Kamis, 08 September 2016

Antara Bakat dan Minat Menulis


          Bakat dan minat dua hal berbeda. Keduanya kadang menyatu pada seseorang. Ada juga yang tak bertemu. Ada orang berbakat juga berminat. Ada yang berbakat tapi tak berminat. Sebaliknya, ada yang berminat tapi tak berbakat. Bakat dan minat dibutuhkan untuk mengantar kesuksesan seorang.

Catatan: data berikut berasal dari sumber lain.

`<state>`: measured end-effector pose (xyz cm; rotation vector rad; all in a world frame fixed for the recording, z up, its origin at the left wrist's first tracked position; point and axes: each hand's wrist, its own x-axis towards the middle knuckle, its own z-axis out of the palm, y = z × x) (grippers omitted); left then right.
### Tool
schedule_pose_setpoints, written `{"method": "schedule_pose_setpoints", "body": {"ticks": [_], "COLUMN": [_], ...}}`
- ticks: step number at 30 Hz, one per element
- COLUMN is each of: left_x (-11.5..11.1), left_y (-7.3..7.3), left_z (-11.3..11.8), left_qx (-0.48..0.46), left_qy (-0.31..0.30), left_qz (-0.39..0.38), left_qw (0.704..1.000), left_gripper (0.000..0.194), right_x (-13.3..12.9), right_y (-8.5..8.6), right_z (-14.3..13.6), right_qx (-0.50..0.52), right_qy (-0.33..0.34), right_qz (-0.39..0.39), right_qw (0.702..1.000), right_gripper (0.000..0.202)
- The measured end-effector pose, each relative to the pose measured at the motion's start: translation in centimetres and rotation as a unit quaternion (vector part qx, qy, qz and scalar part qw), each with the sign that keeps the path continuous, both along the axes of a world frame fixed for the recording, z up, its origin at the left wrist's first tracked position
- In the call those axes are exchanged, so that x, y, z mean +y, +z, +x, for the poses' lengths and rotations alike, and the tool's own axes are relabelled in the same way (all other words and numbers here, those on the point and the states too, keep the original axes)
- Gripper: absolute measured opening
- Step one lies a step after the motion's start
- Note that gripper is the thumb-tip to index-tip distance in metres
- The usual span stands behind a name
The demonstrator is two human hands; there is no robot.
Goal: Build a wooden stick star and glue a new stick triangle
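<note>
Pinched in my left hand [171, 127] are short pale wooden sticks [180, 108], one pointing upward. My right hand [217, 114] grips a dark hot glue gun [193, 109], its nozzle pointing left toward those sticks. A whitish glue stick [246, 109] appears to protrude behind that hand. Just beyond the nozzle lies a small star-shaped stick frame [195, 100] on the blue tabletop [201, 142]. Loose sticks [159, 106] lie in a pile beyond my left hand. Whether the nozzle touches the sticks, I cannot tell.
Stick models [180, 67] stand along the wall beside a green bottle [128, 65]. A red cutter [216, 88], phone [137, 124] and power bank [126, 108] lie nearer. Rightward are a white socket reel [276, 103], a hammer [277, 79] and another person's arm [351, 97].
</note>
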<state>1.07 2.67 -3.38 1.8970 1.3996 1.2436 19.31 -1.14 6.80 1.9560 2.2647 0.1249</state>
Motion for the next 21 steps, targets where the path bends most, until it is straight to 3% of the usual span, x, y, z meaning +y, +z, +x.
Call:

          Menurut Wijaya (1988), bakat adalah suatu kondisi pada seseorang yang memungkinkannya dengan suatu latihan khusus mencapai suatu kecakapan, pengetahuan, dan keterampilan khusus, misalnya berupa kemampuan berbahasa, kemampuan bermain musik, dan lain sebagainya. Dalam hal ini seseorang yang berbakat musik, misalnya, dengan latihan yang sama dengan orang lain yang tidak berbakat musik, akan lebih cepat menguasai keterampilan musik tersebut.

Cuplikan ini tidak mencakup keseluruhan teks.